_WORK TO BE COMPLETED_:
In the entries below, find the line containing "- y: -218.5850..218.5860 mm" and the line containing "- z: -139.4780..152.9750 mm". Copy those two lines and everything between them exactly, and only that.

BEGIN

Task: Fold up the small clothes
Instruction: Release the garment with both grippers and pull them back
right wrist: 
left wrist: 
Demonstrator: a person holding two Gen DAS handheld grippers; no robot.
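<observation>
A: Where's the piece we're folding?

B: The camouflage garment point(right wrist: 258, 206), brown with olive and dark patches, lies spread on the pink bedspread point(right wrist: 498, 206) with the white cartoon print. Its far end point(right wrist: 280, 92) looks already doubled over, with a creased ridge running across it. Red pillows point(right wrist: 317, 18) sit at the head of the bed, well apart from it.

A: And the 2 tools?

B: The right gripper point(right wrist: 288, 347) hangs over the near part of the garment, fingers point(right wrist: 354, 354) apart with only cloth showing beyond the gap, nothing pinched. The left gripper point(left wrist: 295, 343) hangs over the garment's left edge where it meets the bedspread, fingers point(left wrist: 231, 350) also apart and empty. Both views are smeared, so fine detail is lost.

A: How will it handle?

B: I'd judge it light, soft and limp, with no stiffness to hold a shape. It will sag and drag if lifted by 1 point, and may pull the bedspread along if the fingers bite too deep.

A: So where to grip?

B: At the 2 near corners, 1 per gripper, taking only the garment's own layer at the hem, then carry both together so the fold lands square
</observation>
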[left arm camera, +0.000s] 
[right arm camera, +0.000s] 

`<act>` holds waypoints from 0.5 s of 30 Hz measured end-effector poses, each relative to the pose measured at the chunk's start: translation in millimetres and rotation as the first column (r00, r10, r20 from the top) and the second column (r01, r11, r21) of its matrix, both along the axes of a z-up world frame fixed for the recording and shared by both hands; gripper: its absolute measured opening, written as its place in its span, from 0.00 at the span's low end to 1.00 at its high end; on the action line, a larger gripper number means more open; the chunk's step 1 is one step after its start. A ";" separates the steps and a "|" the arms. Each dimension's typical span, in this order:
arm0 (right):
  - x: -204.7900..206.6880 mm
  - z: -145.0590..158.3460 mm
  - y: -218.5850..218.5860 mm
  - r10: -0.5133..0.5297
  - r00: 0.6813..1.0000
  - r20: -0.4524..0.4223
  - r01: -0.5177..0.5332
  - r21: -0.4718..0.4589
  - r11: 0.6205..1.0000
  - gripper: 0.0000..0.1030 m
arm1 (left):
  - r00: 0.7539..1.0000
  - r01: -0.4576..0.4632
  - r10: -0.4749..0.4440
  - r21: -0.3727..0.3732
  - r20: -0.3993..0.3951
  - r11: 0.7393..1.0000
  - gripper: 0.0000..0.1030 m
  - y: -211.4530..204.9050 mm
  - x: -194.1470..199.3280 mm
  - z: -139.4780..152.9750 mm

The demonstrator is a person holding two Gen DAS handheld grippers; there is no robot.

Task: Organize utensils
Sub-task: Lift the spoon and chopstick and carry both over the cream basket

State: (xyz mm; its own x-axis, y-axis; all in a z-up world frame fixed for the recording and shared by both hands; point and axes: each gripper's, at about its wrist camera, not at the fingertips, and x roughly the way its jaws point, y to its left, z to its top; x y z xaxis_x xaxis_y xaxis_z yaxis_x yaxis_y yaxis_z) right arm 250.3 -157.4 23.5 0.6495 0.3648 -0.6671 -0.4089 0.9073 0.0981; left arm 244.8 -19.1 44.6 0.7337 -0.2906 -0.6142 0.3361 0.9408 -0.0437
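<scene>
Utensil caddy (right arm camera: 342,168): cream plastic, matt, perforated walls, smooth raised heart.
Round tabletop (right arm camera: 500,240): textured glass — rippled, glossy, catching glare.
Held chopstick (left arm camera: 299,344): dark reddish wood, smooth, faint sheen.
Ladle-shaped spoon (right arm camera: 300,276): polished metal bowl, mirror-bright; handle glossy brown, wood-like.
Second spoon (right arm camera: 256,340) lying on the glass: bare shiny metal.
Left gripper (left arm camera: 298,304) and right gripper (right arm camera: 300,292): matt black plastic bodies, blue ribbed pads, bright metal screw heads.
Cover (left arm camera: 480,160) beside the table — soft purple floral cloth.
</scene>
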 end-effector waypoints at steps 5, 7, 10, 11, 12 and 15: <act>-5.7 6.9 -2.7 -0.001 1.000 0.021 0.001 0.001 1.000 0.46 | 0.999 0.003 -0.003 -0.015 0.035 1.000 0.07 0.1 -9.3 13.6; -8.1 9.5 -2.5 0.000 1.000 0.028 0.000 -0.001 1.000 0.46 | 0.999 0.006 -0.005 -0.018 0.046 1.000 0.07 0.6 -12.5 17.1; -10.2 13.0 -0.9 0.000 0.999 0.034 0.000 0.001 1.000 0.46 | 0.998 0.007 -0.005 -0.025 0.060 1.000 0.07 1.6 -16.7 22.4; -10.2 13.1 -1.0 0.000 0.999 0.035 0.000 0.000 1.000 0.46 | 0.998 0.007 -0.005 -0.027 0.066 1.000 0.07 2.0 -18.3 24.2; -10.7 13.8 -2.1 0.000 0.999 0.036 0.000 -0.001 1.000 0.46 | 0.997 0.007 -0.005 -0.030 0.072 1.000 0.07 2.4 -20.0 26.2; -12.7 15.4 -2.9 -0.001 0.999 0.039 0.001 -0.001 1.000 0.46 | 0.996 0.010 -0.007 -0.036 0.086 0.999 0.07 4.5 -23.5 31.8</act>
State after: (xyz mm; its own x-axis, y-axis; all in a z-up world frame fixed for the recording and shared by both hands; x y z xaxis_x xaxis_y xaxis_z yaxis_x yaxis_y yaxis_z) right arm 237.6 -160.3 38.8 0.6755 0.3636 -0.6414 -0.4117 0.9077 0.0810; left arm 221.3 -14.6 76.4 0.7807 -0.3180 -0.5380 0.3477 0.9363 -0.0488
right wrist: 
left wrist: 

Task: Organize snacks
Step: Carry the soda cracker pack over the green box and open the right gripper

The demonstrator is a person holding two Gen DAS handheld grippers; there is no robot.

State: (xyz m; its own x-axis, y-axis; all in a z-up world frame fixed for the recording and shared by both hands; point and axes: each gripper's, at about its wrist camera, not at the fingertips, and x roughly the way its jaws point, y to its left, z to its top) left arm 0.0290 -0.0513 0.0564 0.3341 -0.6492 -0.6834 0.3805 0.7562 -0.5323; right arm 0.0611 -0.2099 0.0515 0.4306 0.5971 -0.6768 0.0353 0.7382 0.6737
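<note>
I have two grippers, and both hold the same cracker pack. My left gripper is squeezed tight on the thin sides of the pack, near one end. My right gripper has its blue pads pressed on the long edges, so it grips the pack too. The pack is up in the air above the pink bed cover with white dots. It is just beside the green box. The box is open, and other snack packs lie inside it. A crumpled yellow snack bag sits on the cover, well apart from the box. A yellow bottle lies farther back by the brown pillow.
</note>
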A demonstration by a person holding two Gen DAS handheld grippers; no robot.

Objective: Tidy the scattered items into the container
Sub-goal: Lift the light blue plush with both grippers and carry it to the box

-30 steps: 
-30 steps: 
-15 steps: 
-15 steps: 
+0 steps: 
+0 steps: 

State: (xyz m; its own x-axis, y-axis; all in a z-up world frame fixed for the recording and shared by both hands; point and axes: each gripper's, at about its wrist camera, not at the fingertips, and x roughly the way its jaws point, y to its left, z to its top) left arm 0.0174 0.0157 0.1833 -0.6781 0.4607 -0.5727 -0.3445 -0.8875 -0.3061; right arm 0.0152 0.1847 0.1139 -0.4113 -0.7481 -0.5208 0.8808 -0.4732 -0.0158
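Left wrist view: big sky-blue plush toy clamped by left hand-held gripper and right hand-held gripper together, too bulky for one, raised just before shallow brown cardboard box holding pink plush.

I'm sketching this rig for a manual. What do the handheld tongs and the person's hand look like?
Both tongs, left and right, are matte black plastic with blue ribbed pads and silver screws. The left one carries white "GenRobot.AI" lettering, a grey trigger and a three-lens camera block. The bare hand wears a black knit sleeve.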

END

_SOLUTION BELOW_:
  - y: -218.5850..218.5860 mm
  - r10: -0.5133..0.5297
  - r00: 0.6813..1.0000
  - r20: -0.4524..0.4223
  - r01: -0.5177..0.5332
  - r21: -0.4718..0.4589
  - r11: 0.6205..1.0000
  - gripper: 0.0000..0.1030 m
arm1 (left):
  - r00: 0.7539..1.0000
  - r01: -0.4576..0.4632
  - r10: -0.4749..0.4440
  - r21: -0.3727..0.3732
  - r20: -0.3993..0.3951
  - r11: 0.7393..1.0000
  - gripper: 0.0000..0.1030 m
  - y: -211.4530..204.9050 mm
  - x: -194.1470..199.3280 mm
  - z: -139.4780..152.9750 mm

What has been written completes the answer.